Zum Glück hatten wir an dem Tag genug Energie nach dem Tag Erholung in Budapest, dass wir 90 km geradelt sind und für uns irgendwann einen schönen Platz bei einer Holunderplantage zum Zelten gefunden haben, noch Nudeln mit Tomatensauce gekocht haben und uns schlafen legten.

Am nächsten Tag fuhren wir wieder eher durch Dörfer an der Donau entlang und fanden mittags einen schönen Platz zum Pause machen. Um von dort wieder auf eine schönere Route zu kommen, fanden wir die richtigen Schilder irgendwie nicht, also zeigte uns das Navi einen direkten Weg an, der sich aber als toller Feldweg, also eher Holperpiste herausstellte. Naja, was solls, da fahren wir natürlich durch und schüttelten uns, unsere Fahrräder und all unsere Taschen durch…

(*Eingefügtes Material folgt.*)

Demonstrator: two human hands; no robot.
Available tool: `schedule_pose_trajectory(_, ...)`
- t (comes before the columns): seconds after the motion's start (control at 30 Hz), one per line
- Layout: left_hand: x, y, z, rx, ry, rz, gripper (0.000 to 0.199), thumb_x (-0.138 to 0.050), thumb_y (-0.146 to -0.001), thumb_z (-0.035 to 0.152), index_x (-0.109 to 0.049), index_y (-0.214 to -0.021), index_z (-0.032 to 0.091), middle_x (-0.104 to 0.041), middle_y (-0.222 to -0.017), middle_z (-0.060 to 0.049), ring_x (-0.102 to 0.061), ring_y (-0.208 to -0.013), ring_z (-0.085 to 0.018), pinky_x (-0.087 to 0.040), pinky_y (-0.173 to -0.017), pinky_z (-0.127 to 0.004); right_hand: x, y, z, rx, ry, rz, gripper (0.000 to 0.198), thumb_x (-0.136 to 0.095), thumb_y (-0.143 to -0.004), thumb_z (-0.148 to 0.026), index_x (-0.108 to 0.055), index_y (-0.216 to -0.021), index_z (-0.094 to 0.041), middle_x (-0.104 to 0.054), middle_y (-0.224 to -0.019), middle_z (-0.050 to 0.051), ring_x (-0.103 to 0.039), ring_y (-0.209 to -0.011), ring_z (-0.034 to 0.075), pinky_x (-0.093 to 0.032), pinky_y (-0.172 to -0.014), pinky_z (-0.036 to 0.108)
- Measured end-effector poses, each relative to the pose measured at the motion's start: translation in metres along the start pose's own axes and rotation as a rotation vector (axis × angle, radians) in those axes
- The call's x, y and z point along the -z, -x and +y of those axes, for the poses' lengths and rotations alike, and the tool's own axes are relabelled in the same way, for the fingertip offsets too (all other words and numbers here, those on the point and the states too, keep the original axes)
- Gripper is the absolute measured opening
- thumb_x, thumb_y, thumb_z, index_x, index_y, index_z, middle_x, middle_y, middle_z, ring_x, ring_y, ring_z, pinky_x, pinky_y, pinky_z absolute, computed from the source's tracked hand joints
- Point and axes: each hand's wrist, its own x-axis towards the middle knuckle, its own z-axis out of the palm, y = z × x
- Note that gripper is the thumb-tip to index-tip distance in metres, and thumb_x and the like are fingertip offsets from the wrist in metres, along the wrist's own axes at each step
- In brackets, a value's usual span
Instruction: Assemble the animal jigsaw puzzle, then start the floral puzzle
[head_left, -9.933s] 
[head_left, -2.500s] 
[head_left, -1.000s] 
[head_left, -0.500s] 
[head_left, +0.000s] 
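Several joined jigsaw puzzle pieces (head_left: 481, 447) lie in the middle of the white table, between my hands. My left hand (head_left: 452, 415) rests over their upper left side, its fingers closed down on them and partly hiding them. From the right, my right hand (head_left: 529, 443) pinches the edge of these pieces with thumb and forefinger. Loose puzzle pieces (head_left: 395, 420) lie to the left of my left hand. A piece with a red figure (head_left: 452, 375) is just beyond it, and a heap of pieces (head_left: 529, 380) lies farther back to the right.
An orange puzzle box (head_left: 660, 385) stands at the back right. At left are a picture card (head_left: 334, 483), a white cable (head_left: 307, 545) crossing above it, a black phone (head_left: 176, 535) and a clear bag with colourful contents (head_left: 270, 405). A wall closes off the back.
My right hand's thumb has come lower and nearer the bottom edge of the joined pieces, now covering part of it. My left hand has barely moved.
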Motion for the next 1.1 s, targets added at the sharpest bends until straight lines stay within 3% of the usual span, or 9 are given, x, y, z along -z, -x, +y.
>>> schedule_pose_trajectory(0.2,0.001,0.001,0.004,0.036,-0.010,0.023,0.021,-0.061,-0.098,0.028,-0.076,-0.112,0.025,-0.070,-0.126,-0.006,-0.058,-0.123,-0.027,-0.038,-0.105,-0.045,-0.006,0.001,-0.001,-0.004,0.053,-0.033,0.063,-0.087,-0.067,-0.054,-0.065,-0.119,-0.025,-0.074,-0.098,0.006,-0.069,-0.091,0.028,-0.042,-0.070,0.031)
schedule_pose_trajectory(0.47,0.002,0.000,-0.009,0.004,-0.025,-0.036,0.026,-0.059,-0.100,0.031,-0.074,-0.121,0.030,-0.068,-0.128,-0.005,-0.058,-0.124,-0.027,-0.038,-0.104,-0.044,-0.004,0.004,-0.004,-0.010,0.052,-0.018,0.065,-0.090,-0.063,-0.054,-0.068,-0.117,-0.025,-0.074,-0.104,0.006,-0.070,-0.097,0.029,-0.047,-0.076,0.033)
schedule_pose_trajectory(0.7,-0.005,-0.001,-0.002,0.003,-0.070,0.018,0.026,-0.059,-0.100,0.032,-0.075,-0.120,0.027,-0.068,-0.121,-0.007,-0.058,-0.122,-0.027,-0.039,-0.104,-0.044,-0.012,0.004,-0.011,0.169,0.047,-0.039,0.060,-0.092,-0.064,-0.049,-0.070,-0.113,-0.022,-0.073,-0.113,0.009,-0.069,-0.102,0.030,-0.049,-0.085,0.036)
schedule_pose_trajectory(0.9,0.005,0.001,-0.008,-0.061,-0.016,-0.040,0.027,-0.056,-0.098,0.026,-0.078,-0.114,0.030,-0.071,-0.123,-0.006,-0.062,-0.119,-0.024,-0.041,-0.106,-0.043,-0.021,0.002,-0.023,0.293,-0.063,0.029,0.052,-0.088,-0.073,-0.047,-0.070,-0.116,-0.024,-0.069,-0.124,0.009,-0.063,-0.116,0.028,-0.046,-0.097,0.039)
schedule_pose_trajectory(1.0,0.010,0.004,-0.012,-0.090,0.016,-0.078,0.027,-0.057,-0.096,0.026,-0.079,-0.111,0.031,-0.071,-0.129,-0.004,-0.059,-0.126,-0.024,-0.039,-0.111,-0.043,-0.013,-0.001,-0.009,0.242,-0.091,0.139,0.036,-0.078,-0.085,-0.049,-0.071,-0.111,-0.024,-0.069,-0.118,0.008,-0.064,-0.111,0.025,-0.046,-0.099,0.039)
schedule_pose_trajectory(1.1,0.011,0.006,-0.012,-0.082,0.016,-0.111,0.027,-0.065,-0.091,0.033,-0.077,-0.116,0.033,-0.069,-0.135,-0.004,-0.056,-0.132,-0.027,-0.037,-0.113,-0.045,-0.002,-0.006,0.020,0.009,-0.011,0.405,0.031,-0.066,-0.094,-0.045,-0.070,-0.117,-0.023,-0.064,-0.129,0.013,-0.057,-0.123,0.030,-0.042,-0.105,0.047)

Aber wenigstens war wieder richtig schönes Wetter und Karin musste sich schon ihr langärmeliges Hemd anziehen, weil die Arme schon leicht rot vom Tag vorher waren… So fuhren wir weiter an der Donau entlang, bis wir keine Lust mehr hatten und suchten uns wieder einen schönen Platz zum Zelten und Kochen.
Am nächsten Tag taten morgens nach wenigen Kilometern schon Karins Füße weh, also bauten wir die Pedale an, die wir vorsorglich schon in Wien gekauft hatten und es wurde besser. So machten wir immer wieder kleine Pausen, um die Füße auszuruhen, Wasser zu trinken und uns mit Sonnencreme einzucremen, da es ein richtig schöner sonniger Sonntag war.

Eigentlich wollten wir uns nen Campingplatz suchen, aber dann dachten wir, wir finden auch so nen schönen Platz, also haben wir uns wieder ein Plätzchen im Wald in der Nähe der Donau gesucht.
Allgemein war das ganze Wochenende wohl Rasenmäh-Wochenende, überall wurde gemäht, vor allem mit Motorsensen, die sind hier in Ungarn wohl das Mittel der Wahl. Leider haben wir wirklich wenig ungarisch gelernt, weil wir die Sprache echt schwierig finden… Auf Schildern und Verpackungen könnten wir nichts entziffern, aber wir konnten wenigstens die Menschen begrüßen und uns bedanken – „Közönöm!“
Am Montag, unserem 25. Tag, standen wir richtig früh auf und genossen den noch kühlen frischen Tag!

Am Vormittag fuhren wir erst an der Grenze zu Serbien (EU-Beitrittskandidat) entlang und ziemlich genau um 10 Uhr über die Grenze. Es war für uns ziemlich komisch, am Stacheldraht entlang zu fahren, da wir doch so gerne hätten, dass alle Menschen „Erdenbürger*innen“ sind. Und auch an der Grenze waren wir etwas aufgeregt, da es unsere erste „richtige“ Grenzüberquerung auf unserer Reise war. Stellt euch vor, wie wir mit unseren Fahrrädern an der Grenzkontrolle ankamen, Stempel in die Pässe bekamen und die Schranke für uns aufgemacht wurde…
Kaum in Serbien angekommen fing der Regen an, dieses mal haben wir uns im richtig Moment dazu entschlossen, unsere Regenausrüstung anzuziehen, und so fuhren wir die 30 Kilometer bis zu unserem heutigen Ziel, der Stadt Sombor durch den Regen.

In Sombor rollten wir etwas durch die Stadt, suchten eine Wechselstube und gingen dann erst mal richtig leckere Torte essen, bis wir in unsere Unterkunft konnten, wo wir uns und die Klamotten trocknen konnten.